From: Ben Hutchings <ben_at_decadentplace.org.uk>
Date: 04/21/03
Message-ID: <20030421144759.GM7180@bunthorne.i.decadentplace.org.uk>
On Mon, Apr 21, 2003 at 01:18:06PM +0900, Shawn wrote:
> 
>  Yes I literally get "&#12393;".
> 
> > If so, that's not SJIS.  
> Ok Thank you kindly.  That's what I needed to know
> > 
> > The ASCII string "&#12393;" should be interpreted by anything
> > interpreting HTML as the unicode character 0x3069, which is indeed
> > "do".
> 
> Which explains why it works in a browser and not inside a midp app which
> is looking for real SJIS characters.
> 
> Java stores it's strings in unicode so I am baffled at why I'd get a
> ASCII string when explicitely writing a Shift_JIS file.
> 
> Must be a java on RH8 prob that I need to solve.

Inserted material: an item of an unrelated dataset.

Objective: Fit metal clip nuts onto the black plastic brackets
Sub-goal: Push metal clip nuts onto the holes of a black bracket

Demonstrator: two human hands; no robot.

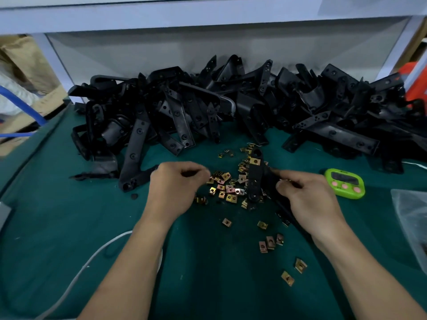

I don't believe that is the problem.

HTML (and any SGML application) has a document character set which is
not necessarily the same as the character set that is used to write
it.  The document character set for HTML 4.0 and later is the UCS, aka
Unicode; for previous versions it was ISO 8859-1.  You can write an
HTML page in ASCII but use character entity references to access the
full document character set.

Now DoCoMo deviated from this with i-mode: not only must the character
encoding be Shift-JIS, but the document character set is also Shift-
JIS.  This means numeric character entity references must use Shift-
JIS numbers, which standard HTML tools won't do.  Of course there is
no need to use such references, since there are no characters that
can't be encoded directly.

If you use SGML tools instead, you can make them use the correct
document character set by writing a declaration and DTDs specifically
for i-mode HTML.  I did this at a PPoE for the purpose of validating
pages against the specification (if you can call it that!).

-- 
Ben Hutchings  |  personal web site: http://womble.decadentplace.org.uk/
Tomorrow will be cancelled due to lack of interest.
Received on Mon Apr 21 17:49:11 2003